The Yankees lost to the Orioles 2-0 on Monday. It was the fifth time the Yankees were shut out in 30 games this season. Here are 10 thoughts on the Yankees. 1. The Yankees began

The Yankees lost to the Orioles 2-0 on Monday. It was the fifth time the Yankees were shut out in 30 games this season.

Here are 10 thoughts on the Yankees.

1. The Yankees began the most important series of the season to date — a four-game series against the Orioles — with a 2-0 loss.

“They’re legit,” Clarke Schmidt of the Orioles said after the game.

Yeah, no shit. They only won 101 games last year, finishing 19 games ahead of the Yankees, have the best offense in the AL this year and now have a one-game lead in the AL East.

2. “When you face them and then you face other teams, you really kind of feel it,” Schmidt said. “They really hit mistakes.”

Schmidt made his only mistake of the game to the first batter he faced. With a 2-2 count against Gunnar Henderson, Schmidt was unable to put the lefty away as Henderson fouled off two two-strike pitches and then hammered a long home run to right field. Schmidt’s career issue of being unable to put away lefties found its way into the first batter of the game and it seemed like an ominous sign.

3. But it wasn’t. The Yankees lost the game, but it wasn’t because of Schmidt. He ended up going 5 2/3 innings while allowing just the one run from the Henderson home run. To me, it was the best start of Schmidt’s career, considering the lineup and the ballpark.

The Yankees’ offense is what lost them the game, which has been the case in all but two of their losses this season (April 14 at Cleveland and April 26 at Milwaukee). The offense was shut out for a fifth time in 30 games.

4. “I haven’t really thought much of it,” Aaron Judge said of the shutouts. “Things like that happen.”

Things like that do happen, but for these Yankees, they happen way more than they should. To put into perspective how truly awful it is to be shut out five times in 30 games, here is the game number when the fifth shutout of the season happened for the Yankees in the other five full seasons in the Aaron Boone era.

2023: 103
2022: 72
2021: 90
2019: Only two shutouts
2018: Only three shutouts

The 2023 offense was as bad as it gets in terms of Yankees’ offenses and that team didn’t get shut out for a fifth time for another 73 games. The 2018 and 2019 offenses were so good they were only shut out three and two times respectively. (It’s hard not to think the Yankees’ best chance at winning it all with this group, or what’s left of this group, was 2017-19.)

“We’ve had some of those nights where we’ve gotten shut out when we’ve had a lot of traffic,” Boone said. “We didn’t come up with a big hit, and they kept us in the ballpark.”

It’s really not surprising when the Yankees get shut out because the 2023 Yankees Plus Juan Soto don’t score and don’t win when Soto doesn’t hit.
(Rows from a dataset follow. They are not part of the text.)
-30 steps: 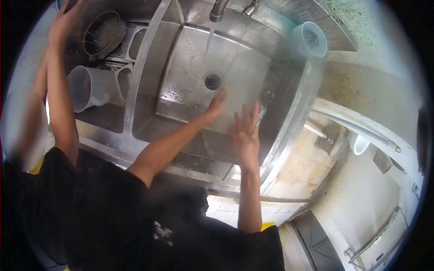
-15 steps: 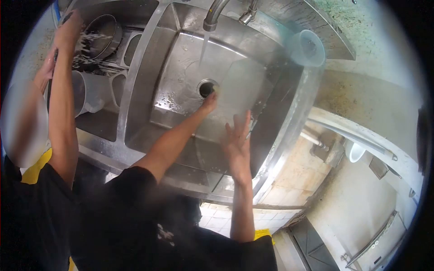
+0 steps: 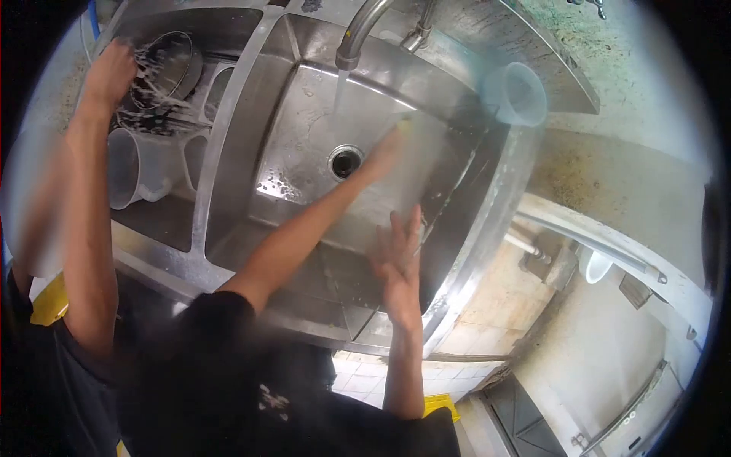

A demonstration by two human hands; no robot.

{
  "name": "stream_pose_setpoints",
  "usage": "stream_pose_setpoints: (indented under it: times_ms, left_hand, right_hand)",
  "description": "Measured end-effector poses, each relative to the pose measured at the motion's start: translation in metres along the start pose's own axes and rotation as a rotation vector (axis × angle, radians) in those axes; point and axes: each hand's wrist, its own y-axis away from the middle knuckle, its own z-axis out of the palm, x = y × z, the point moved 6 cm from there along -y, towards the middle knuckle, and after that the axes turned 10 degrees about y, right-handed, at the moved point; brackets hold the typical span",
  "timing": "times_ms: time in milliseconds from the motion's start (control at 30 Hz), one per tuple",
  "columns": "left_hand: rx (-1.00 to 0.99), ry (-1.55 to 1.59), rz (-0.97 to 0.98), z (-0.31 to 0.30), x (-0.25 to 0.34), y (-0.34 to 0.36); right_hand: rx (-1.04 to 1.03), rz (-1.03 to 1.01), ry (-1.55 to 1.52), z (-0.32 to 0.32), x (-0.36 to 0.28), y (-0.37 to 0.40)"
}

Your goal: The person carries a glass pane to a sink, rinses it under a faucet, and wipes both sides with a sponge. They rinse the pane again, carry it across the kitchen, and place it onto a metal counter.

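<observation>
My left hand (image 3: 384,152) reaches over the right sink basin (image 3: 304,114), blurred by motion. Its closed fingertips hold a small yellow-green scrubbing sponge (image 3: 406,124). Below and to the right, my right hand (image 3: 400,263) has its fingers spread along a see-through, hazy plastic panel (image 3: 428,160), seemingly supporting it. The panel's full outline and my right thumb are hard to make out. Water runs from the faucet (image 3: 349,57) left of the sponge, above the round drain (image 3: 346,161).
At left, a co-worker's hand (image 3: 113,70) is by a foamy round pan (image 3: 179,72) in the other basin. A clear pitcher (image 3: 126,167) lies there. A translucent container (image 3: 518,95) stands on the right rim. A metal divider (image 3: 221,145) separates the basins.
My left hand with the sponge has moved up and right, away from the drain. My right hand stays nearly in place. The co-worker's raised hand has shifted slightly downward.
</observation>
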Motion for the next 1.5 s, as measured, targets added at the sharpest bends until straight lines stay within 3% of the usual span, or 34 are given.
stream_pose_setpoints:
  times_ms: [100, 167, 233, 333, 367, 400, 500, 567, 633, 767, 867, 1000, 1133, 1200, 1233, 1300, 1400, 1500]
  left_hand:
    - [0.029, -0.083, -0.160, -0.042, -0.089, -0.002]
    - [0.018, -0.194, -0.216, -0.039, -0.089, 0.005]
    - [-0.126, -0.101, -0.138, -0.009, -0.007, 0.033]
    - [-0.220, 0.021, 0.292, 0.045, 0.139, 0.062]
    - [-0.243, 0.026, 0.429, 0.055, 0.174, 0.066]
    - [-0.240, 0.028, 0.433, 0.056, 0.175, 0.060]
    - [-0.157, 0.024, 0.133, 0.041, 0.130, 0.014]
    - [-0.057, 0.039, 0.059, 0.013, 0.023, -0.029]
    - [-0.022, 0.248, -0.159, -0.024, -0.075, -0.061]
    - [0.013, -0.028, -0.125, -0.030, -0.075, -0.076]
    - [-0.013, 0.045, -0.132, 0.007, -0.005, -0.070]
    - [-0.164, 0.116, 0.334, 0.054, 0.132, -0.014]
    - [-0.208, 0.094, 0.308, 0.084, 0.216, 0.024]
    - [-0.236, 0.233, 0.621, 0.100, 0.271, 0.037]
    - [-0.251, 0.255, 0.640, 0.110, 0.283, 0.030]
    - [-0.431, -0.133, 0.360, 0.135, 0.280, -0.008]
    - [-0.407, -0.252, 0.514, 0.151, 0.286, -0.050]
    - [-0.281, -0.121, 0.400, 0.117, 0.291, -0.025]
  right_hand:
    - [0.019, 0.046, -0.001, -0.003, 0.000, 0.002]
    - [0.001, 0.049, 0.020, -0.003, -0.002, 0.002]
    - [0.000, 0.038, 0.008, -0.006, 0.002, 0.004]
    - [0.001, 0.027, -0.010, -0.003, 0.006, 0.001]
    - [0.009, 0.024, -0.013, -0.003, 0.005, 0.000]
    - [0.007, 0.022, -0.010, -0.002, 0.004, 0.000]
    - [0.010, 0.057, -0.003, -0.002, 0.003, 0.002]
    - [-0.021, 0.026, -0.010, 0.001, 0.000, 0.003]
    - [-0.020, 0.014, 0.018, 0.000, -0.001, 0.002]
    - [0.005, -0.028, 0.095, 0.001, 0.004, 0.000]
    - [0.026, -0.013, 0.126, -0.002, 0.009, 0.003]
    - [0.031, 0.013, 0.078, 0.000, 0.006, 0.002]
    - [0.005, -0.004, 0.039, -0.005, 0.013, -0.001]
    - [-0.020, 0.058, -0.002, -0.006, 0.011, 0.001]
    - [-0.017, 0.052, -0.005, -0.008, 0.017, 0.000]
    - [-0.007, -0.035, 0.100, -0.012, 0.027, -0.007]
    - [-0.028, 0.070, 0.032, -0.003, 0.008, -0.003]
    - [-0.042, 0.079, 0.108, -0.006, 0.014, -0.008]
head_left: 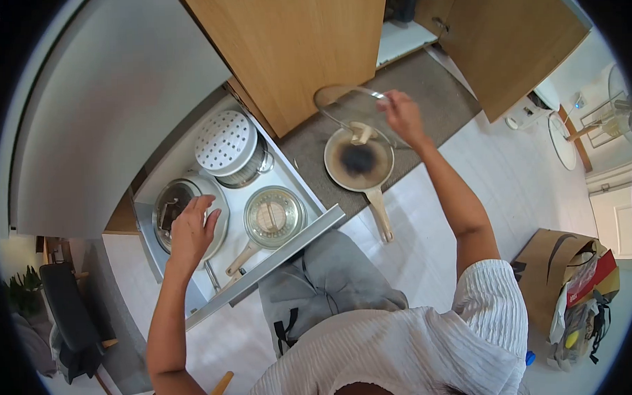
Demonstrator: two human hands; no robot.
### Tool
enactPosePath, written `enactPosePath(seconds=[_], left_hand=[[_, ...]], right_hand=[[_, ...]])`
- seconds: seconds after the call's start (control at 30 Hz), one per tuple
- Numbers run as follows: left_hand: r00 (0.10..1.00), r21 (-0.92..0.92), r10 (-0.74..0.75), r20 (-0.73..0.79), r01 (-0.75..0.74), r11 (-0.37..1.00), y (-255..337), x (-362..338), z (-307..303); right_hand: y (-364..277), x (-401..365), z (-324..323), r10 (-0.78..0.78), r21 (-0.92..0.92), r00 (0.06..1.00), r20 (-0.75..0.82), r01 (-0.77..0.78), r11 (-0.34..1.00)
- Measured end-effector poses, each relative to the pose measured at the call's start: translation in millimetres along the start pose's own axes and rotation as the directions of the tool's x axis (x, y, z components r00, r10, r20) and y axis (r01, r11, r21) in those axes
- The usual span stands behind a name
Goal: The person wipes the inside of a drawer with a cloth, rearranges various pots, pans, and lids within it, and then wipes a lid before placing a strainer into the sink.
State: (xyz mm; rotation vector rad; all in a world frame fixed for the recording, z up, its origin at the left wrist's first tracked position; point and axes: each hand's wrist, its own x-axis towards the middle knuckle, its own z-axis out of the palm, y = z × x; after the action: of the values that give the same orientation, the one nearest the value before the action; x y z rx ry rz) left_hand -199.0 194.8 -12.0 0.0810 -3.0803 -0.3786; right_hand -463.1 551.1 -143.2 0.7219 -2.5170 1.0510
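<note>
My right hand grips the rim of a clear glass lid, which is tilted above a frying pan. The pan has a cream rim, a dark scorched middle and a beige handle, and sits on the grey mat. A small beige grip overlaps the pan's far edge in this view. My left hand hovers over the pulled-out drawer, fingers apart and holding nothing. Just below it lies another glass lid on a white pan, partly hidden by my fingers.
In the drawer stand a white perforated steamer insert on a steel pot and a beige-handled pan with a glass lid. A cabinet door hangs open at the upper right. A paper bag with packages stands at right.
</note>
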Motion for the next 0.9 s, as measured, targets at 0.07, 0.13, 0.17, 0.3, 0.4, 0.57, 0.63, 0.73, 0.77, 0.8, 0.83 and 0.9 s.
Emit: enactPosePath(seconds=[0.07,0.13,0.17,0.3,0.4,0.57,0.63,0.73,0.77,0.8,0.83,0.9], left_hand=[[0.983,0.010,0.092,-0.158,-0.092,0.996,24.1,4.5,-15.8],[0.961,-0.102,0.090,-0.262,-0.121,0.987,47.9,5.7,-22.6],[0.951,-0.231,0.056,-0.304,-0.131,0.964,58.7,6.4,-24.5],[0.931,-0.452,0.010,-0.365,-0.187,0.872,101.1,13.4,-23.5],[0.934,-0.666,-0.031,-0.357,-0.231,0.710,125.6,23.8,-9.5],[0.945,-0.958,-0.157,-0.286,-0.283,0.040,159.1,2.1,-18.9],[0.930,-0.950,-0.220,-0.296,-0.310,-0.031,150.8,-14.2,-18.4],[0.879,-0.933,-0.382,-0.285,-0.346,-0.101,141.4,-37.0,-19.1],[0.848,-0.924,-0.447,-0.285,-0.367,-0.107,135.7,-43.9,-16.9],[0.812,-0.915,-0.510,-0.282,-0.389,-0.112,129.3,-50.2,-14.1],[0.778,-0.911,-0.559,-0.286,-0.402,-0.093,123.4,-54.3,-14.4],[0.731,-0.929,-0.646,-0.220,-0.359,-0.090,113.7,-65.4,-14.3]], right_hand=[[-17.9,15.4,-51.9,0.237,0.259,0.966,-0.104,-0.203,0.944],[-25.4,8.4,-98.8,0.293,0.528,0.941,-0.172,-0.163,0.834],[-25.9,3.8,-118.2,0.305,0.667,0.931,-0.199,-0.099,0.738],[-37.8,-20.0,-176.6,0.482,0.919,0.860,-0.165,-0.044,0.392],[-52.2,-37.7,-180.5,0.444,0.993,0.896,0.027,0.028,-0.116],[-103.7,-66.0,-149.6,0.413,0.830,0.841,0.350,-0.074,-0.552],[-120.2,-73.7,-134.2,0.396,0.798,0.829,0.394,-0.094,-0.595],[-141.8,-81.6,-109.6,0.353,0.747,0.815,0.460,-0.139,-0.650],[-148.5,-84.1,-101.2,0.334,0.735,0.816,0.473,-0.156,-0.660],[-154.8,-87.0,-93.2,0.315,0.723,0.815,0.485,-0.172,-0.669],[-161.8,-88.8,-85.3,0.264,0.705,0.834,0.484,-0.194,-0.682],[-174.8,-91.5,-71.3,0.262,0.689,0.812,0.521,-0.219,-0.691]])
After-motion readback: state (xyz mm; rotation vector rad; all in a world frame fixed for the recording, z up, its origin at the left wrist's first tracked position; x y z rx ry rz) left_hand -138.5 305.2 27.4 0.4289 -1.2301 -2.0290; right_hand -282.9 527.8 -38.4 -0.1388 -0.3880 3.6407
These Yankees go as Soto goes, and Soto only went 1-for-4 with a single on Monday. Now that single unfortunately went off the high right-field wall at Camden Yards, but that’s baseball, right?

5. After Schmidt, Dennis Santana threw 1 1/3 perfect innings, Caleb Ferguson got two outs and Clay Holmes got an out.

As I wrote on Saturday

The best part is Holmes probably won’t be needed for a few days. He may not be needed for a week. If Boone wants to play the what-if game, let’s play it. He thinks he made need Holmes for an inning on Saturday, so he wasn’t going to push him for a second inning on Friday. Well, what if Holmes isn’t need on Saturday, or Sunday, or Monday, or Tuesday? Then he’ll be used in a game on Wednesday no matter what the score is to get him work. 

Holmes wasn’t needed again on Monday, but Boone went to him. Apparently, having Holmes get an out in the eighth inning of a game the Yankees are trailing is more important than Holmes closing out a game the Yankees are winning.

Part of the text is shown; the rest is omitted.